A diet that contains healthy fats. Fat isn’t the enemy we once thought it was. Healthy fats like unsaturated oils, nut butters, and avocado slow down digestion, and they make fruit, veggies, and whole grains even more filling. Fat is actually vital to health: It’s needed to make cell membranes throughout the body — and the types of fat your child eats affect his immune system, nervous system, and overall health.
One with foods that your grandparents would recognise. Fake foods (think chicken nuggets, fruit roll-ups, cheese puffs, and other highly processed products bearing no resemblance to anything found in nature) are rarely healthy choices, says Dr. Ludwig.
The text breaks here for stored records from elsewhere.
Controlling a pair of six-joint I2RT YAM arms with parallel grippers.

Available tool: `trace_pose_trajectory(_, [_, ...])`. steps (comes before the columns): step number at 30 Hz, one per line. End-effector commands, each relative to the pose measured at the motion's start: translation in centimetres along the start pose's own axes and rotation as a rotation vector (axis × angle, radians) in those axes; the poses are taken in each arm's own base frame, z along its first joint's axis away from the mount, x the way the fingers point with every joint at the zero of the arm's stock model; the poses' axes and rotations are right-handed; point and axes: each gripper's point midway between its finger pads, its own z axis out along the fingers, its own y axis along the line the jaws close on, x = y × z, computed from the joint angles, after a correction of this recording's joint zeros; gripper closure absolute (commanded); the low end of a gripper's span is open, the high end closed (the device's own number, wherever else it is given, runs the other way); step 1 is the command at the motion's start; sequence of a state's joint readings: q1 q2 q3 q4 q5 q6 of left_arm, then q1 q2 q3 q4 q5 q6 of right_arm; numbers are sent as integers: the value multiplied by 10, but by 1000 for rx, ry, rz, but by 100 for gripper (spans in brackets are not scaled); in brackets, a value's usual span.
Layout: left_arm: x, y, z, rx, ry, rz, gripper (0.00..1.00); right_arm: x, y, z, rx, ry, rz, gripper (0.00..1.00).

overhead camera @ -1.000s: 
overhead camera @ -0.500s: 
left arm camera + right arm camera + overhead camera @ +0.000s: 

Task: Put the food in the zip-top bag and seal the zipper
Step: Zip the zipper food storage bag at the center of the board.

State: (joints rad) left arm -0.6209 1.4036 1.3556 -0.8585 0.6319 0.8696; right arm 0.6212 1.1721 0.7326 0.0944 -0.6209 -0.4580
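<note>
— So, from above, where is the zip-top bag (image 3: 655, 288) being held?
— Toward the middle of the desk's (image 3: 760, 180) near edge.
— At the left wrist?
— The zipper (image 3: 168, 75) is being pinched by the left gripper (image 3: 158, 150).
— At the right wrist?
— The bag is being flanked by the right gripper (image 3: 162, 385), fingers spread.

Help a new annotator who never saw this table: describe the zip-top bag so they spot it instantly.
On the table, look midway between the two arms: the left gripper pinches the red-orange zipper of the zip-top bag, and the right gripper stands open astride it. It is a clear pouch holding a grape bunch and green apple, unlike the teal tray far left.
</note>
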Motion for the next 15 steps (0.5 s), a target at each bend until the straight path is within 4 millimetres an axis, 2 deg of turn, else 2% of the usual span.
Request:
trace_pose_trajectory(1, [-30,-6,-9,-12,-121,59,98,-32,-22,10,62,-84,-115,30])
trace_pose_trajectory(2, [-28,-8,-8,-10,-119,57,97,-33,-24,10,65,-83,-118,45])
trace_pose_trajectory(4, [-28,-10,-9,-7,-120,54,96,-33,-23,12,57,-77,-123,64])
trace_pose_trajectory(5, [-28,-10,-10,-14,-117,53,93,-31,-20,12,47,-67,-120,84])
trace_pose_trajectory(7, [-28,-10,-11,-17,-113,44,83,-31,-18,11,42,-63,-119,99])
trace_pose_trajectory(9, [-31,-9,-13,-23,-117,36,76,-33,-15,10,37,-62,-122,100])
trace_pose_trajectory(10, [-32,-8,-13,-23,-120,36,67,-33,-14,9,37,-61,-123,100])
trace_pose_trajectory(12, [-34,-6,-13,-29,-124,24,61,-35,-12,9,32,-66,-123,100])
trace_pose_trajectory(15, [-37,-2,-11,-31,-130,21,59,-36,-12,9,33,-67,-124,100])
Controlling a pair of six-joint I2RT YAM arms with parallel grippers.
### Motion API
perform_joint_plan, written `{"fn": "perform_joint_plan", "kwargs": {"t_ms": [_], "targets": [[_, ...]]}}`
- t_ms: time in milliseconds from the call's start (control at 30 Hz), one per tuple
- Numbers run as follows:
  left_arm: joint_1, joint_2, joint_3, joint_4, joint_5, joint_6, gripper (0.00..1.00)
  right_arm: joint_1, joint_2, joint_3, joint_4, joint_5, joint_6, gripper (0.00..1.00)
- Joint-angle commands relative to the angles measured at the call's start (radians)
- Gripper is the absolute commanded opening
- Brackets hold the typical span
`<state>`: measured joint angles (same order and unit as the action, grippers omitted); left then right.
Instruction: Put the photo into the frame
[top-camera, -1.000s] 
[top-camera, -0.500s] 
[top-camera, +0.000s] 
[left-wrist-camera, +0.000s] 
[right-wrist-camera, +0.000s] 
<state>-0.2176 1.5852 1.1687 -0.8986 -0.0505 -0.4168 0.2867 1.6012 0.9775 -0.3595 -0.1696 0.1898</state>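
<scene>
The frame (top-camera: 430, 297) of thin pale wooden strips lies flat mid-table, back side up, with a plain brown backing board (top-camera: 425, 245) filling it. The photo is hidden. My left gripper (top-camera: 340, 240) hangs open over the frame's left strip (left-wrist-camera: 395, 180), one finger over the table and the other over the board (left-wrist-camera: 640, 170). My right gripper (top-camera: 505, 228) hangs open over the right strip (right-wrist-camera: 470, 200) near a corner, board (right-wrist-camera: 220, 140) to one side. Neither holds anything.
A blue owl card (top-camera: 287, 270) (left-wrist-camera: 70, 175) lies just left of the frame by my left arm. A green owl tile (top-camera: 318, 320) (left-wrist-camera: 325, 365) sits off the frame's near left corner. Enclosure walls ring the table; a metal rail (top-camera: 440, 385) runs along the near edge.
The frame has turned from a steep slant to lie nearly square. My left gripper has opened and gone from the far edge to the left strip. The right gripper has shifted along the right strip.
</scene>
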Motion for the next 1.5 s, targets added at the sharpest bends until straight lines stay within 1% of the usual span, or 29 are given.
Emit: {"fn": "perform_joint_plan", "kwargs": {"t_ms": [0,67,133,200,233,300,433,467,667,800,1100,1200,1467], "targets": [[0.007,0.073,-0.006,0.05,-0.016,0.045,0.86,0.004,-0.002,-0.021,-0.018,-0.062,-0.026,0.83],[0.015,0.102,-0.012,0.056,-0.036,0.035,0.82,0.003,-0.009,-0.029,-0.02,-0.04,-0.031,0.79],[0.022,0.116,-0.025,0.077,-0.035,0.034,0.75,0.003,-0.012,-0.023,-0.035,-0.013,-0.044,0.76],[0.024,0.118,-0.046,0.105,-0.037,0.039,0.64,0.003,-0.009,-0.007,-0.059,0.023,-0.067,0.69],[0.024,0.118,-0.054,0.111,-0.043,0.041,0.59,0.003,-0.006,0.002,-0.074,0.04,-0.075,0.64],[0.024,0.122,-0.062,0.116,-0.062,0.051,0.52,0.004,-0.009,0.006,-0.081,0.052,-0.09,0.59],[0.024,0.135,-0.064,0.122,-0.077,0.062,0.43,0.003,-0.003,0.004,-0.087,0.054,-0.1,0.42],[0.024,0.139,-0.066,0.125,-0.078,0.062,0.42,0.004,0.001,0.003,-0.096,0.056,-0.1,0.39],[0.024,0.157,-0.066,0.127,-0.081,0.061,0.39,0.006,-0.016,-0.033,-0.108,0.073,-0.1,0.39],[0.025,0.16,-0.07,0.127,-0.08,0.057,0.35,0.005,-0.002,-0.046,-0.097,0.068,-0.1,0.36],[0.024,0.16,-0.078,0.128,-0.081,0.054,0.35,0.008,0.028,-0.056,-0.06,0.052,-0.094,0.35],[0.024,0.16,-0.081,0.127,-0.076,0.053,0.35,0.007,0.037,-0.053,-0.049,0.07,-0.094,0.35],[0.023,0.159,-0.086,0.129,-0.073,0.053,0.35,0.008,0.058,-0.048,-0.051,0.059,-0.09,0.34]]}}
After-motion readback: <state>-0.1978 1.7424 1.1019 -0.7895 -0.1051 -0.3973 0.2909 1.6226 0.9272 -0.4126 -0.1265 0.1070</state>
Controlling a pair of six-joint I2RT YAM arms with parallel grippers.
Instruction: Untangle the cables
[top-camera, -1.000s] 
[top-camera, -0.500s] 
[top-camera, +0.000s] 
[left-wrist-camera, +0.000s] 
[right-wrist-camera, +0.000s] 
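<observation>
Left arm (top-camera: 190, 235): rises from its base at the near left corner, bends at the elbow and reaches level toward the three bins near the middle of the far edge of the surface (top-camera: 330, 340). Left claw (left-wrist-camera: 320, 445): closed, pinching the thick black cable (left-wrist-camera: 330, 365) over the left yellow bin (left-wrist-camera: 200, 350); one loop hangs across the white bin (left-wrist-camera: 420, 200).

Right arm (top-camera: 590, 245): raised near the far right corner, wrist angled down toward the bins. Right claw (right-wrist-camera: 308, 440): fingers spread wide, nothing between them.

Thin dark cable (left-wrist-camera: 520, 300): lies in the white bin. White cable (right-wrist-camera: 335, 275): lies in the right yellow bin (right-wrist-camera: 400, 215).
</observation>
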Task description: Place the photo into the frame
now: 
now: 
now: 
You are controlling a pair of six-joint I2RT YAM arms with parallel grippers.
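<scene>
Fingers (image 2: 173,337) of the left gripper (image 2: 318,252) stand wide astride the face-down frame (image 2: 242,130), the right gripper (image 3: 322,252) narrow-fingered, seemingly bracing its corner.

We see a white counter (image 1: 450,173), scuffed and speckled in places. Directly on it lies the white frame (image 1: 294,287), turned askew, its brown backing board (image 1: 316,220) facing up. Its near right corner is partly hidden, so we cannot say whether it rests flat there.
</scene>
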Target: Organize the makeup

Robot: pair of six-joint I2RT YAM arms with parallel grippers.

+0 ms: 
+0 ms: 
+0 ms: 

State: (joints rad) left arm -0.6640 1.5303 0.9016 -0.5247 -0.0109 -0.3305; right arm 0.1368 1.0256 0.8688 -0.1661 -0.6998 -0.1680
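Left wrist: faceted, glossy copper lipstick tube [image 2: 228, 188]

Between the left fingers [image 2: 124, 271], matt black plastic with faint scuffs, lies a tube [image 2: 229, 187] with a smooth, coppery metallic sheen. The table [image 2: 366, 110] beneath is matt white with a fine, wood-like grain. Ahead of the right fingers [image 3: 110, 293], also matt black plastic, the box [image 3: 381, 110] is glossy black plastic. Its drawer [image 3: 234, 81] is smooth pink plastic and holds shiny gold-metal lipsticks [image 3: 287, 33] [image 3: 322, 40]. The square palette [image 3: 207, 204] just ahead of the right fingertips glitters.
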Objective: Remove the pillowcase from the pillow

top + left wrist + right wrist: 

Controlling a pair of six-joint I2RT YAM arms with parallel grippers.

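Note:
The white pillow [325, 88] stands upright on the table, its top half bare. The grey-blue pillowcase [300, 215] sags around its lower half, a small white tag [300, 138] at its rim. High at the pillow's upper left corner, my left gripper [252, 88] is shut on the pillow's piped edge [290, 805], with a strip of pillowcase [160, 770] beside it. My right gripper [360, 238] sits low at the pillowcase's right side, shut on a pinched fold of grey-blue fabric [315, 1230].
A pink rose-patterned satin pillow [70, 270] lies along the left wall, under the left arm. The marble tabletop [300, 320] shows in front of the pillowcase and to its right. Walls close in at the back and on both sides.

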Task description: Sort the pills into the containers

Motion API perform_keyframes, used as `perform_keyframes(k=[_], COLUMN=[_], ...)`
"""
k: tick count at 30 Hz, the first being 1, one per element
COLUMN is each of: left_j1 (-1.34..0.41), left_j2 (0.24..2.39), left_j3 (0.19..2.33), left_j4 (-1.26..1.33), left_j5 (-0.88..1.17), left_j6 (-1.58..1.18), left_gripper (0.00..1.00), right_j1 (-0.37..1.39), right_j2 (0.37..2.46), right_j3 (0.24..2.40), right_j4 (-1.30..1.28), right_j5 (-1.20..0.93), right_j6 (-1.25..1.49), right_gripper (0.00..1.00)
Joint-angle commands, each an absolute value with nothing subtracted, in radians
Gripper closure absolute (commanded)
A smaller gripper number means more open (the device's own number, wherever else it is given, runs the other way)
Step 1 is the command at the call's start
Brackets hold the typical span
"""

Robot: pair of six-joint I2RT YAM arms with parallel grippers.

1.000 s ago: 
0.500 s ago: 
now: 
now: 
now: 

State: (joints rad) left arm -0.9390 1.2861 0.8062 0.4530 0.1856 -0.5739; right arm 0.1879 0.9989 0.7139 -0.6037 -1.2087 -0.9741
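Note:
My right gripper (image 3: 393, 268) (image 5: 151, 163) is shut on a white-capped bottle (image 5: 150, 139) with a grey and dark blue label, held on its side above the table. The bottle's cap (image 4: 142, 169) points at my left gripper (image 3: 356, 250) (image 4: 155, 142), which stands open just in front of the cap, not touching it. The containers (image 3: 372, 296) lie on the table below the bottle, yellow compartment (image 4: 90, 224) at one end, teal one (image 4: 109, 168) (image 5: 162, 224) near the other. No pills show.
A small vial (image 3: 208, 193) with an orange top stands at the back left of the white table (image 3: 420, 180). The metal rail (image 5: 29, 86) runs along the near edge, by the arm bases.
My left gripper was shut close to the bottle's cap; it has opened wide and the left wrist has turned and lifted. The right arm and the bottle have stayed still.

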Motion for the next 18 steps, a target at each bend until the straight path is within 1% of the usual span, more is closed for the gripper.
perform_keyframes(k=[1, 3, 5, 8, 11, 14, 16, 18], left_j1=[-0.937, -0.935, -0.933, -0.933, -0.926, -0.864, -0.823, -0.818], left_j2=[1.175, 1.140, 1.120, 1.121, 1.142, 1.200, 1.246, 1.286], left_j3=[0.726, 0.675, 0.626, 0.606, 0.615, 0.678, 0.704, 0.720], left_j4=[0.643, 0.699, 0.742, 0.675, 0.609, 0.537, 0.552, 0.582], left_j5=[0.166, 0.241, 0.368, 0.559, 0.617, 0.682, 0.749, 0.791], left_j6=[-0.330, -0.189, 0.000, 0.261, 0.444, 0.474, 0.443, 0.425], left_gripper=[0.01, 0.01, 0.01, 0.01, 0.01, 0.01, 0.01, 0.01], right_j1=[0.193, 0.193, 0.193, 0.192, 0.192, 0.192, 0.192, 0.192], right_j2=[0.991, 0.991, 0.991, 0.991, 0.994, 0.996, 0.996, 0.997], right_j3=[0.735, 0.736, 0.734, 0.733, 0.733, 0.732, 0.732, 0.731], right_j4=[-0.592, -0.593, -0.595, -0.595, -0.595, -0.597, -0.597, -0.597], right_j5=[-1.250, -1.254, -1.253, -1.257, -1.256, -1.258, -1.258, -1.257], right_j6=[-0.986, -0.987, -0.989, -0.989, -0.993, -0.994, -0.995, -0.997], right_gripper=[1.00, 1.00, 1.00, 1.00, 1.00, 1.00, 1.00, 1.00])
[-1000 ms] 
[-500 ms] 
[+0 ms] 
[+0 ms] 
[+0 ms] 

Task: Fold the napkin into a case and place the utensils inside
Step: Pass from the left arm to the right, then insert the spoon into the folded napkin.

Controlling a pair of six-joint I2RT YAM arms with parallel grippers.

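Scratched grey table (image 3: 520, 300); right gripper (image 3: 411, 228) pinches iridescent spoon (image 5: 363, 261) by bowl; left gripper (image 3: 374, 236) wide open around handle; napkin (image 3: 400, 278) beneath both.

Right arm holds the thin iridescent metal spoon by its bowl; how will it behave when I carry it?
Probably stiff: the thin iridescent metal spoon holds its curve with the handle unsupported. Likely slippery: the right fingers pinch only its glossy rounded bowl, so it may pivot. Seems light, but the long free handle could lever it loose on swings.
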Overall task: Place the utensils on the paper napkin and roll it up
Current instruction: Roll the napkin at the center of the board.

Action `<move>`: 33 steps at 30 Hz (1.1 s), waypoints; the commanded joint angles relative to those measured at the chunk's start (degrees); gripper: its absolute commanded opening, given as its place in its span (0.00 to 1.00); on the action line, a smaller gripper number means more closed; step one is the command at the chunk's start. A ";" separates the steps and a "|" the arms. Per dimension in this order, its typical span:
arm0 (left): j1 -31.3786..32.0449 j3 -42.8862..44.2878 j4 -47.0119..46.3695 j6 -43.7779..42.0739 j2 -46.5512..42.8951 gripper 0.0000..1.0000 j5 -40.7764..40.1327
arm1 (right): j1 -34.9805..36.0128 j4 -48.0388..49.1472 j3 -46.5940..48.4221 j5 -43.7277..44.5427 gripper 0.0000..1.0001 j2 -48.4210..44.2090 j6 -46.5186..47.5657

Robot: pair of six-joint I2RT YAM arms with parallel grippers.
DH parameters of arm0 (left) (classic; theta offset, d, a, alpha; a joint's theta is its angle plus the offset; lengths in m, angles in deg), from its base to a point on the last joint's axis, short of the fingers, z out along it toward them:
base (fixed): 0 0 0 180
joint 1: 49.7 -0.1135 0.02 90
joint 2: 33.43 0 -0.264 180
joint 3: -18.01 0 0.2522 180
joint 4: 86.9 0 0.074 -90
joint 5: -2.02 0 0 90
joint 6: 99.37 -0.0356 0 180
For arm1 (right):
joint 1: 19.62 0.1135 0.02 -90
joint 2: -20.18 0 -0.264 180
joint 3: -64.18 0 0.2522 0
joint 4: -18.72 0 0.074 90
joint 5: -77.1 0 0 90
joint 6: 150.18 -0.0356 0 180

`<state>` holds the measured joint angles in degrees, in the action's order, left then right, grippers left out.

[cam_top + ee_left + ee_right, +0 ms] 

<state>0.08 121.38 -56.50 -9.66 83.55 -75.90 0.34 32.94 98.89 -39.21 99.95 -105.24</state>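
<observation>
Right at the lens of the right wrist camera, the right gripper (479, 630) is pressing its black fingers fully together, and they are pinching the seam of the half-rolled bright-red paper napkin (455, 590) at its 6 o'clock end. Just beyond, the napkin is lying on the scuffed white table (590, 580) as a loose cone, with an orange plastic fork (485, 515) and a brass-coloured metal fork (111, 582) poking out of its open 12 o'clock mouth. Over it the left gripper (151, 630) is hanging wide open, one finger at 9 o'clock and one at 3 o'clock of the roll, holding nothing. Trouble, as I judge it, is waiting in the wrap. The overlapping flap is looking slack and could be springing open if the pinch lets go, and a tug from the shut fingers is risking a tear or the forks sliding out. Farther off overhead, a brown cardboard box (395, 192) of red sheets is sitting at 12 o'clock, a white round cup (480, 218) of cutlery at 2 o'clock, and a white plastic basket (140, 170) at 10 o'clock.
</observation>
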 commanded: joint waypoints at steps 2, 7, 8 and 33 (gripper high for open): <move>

When you choose grains, look for the least-processed options, such as stone-ground wheat bread, steel-cut oatmeal, and brown rice.
A low sugar diet, that affects behaviour too. When your child’s blood sugar drops soon after a high-glycemic meal, she also has a surge in the stress hormone adrenaline. That can make her cranky, irritable, or unable to focus in class. A satisfying, filling way of eating. No parent wants to put their child on a diet. But if the whole family focuses on foods that nourish and fill their child (one that includes regular protein AND fibre from vegetables and fruit), everyone will benefit and the child who has a weight problem won’t feel singled out. By helping him or her focus on the quality of the food he’s eating rather than the quantity, he/she can eat until he feels satisfied and still lose weight.
Consider the Quality of their Carbs
It’s true that children need carbohydrates in their diet due to their energy and growth demands. However, it’s the quality of the carbs that counts. If your child had a bagel for breakfast this morning, it wasn’t much more nutritious than eating a bowl of sugar, says Parents advisor David Ludwig, MD, PhD, associate professor of pediatrics at Harvard Medical School and director of the Optimal Weight for Life Program at Boston Children’s Hospital. That’s because most starchy carbohydrates, like bread, white rice, and potatoes, dissolve into glucose soon after you swallow them. Starting the day with eggs or another source of protein instead will not only help your child feel fuller, but it will help him/her lose weight.
The glycemic load is key. This is the measure of how quickly a food containing carbohydrates turns into glucose. Studies have shown that when a kid eats a high-glycemic meal, his blood-glucose surges and then plummets — leaving him even hungrier. A low-glycemic meal takes longer to digest so a child’s blood sugar stays steady, and he’ll feel full longer. In general, low-glycemic carbs have more fibre and are less processed.
Choose lots of veggies and fruits (but chose the right ones). The more veggies, the better. However, parsnips/carrots and potatoes have a high glycemic index, and certain tropical fruits, such as bananas and pineapple, are more likely to contribute to weight gain than apples, grapes, oranges, cantaloupe, kiwi, or berries. Also, encourage your child to eat a small amount of protein with their fruit, such as a Babybel cheese or a slice of ham or turkey (to slow down the body’s response to the sugar in the fruit).